The clinical application of precision medicine is not without challenges. Although Pishvaian et al identified about a quarter of patients with actionable genetic alterations, only 4% of the more than 1000 patients included in the KYT initiative actually received a molecularly matched therapy. ⁴³ Thus, continued efforts are genetic testing and research to identify novel markers for targeted therapies and risk stratification is essential. Our recently published work evaluating 22 DDR genes showed that sporadic PDAC patients with deleterious DDR gene mutations would significantly benefit from receiving systemic adjuvant therapy after surgical resection. Multi‐institutional prospective studies and clinical trials are warranted to further evaluate the responsiveness of germline DDR variants to different chemotherapeutic regimens in the both the adjuvant as well as neoadjuvant settings. Further studies aimed at understanding the role of mutations in pancreatic cancer susceptibility genes other than BRCA such as ATM and PALB2 are necessary to identify their potential in risk assessment and targeting. ⁴¹ Although large gene panels are spanned with uncertain variants and variants of unknown significance, further research and analysis of germline genetic data will render that ambiguity temporary and offer potentially useful tools in risk stratification and patient selection.
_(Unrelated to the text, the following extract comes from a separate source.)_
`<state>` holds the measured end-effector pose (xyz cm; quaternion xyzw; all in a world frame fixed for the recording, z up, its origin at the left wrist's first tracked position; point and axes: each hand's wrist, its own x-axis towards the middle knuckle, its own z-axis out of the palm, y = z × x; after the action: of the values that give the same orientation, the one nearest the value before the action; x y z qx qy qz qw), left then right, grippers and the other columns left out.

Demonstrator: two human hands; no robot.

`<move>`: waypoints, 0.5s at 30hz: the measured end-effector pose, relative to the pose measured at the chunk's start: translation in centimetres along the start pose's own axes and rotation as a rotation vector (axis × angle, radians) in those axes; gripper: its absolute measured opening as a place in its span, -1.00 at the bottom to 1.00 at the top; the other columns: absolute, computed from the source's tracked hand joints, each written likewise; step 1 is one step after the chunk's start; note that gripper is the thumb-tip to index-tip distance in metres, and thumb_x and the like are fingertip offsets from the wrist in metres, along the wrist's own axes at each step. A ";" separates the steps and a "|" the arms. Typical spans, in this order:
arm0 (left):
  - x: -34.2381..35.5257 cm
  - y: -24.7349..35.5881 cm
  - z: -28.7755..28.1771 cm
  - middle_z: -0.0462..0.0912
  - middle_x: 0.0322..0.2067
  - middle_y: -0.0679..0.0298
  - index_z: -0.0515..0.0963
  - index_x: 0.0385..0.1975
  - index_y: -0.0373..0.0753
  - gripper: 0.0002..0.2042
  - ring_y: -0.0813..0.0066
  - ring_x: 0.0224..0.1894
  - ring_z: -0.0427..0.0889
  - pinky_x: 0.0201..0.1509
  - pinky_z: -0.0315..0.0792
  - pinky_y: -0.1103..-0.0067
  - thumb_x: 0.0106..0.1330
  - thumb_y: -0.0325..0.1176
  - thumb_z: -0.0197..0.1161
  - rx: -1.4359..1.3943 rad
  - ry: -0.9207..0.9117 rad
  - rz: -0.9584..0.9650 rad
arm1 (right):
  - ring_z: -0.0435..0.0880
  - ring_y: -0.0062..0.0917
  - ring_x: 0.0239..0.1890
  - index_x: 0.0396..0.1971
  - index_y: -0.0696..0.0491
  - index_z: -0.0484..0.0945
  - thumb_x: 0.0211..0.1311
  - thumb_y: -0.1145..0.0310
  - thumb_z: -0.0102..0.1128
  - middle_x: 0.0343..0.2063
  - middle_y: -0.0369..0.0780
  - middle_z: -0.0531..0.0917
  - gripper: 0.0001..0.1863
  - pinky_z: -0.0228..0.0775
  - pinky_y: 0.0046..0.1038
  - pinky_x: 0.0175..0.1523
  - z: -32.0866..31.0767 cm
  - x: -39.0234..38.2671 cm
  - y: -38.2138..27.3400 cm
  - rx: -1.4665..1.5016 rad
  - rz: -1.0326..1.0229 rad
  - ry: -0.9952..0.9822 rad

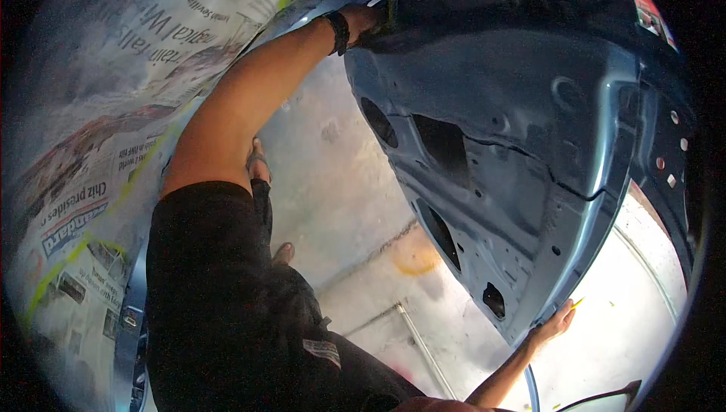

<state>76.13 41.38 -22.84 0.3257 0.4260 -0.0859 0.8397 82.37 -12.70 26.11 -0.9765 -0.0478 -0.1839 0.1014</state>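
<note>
A blue-grey metal vehicle panel [499, 94], with dark cut-out openings and small holes, fills the upper right, its inner side showing. My left hand [361, 23], below a black wristband, reaches to the panel's upper left end, where its fingers are in shadow and hard to make out. My right hand [553, 323] is at the panel's lower right edge, fingers curled, with a small yellow strip [578, 304] at the fingertips; whether it grips the panel or only the strip I cannot tell.
Newspaper masking [113, 109] with yellow-green tape covers bodywork on the left. Below is a pale, stained floor [318, 170] with my feet [283, 253] on it. A pale pipe [423, 351] lies at bottom centre, and a dark curved object [609, 395] is at the lower right.
</note>
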 end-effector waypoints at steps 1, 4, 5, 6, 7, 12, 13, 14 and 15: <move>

Thus, exploring VUS variants and their clinical significance could offer new opportunities to further characterize the role of germline mutations in precision medicine. Consequently, once the value of these different genetic determinants is identified, larger genetic datasets will be organized in more focused and easily applied gene panels for clinical use. Finally, an important limitation to be considered is the low frequency of germline mutations detected in PDAC in spite of the growing body of evidence in the literature reporting the feasibility of detecting these deleterious mutations. In fact, a challenge of molecular profiling in general extends to detecting germline variants as the actionability of these biomarkers as well as their cost‐effectiveness is still unknown and not guaranteed.

7. CONCLUSION

The field of genomic profiling and pancreatic cancer genetics is on the rise and has shown promising results so far in identifying susceptibility genes that can greatly contribute to our endeavors in precision therapy. The accumulating evidence presented in this review emphasizes the necessity for further research dedicated to the discovery of novel biomarkers in cancer susceptibility genes and their germline variants. Genomic profiling to detect germline variants, and DDR genes in particular, is of great importance as a prognostic biomarker and potential target for individualized therapy in sporadic PDAC. Although most pathogenic variants discovered so far are rare, their established role so far has been undeniably valuable. The application of precision medicine in real‐time clinical settings has its own challenges; however, there should be no doubt in the scientific community that the future of pancreatic cancer treatment is in our hands to fully characterize the genetic, epigenetic, and molecular determinants of its aggressive nature to better serve a population in need of targeted therapy.

DISCLOSURE

Conflict of interest: The authors declare no conflicts of interest for this article.

Funding: None.

Author Contributions: Draft of the manuscript, SS, AB and JY; data collection, SS; approval of the final manuscript, all authors; supervision of the study, JY.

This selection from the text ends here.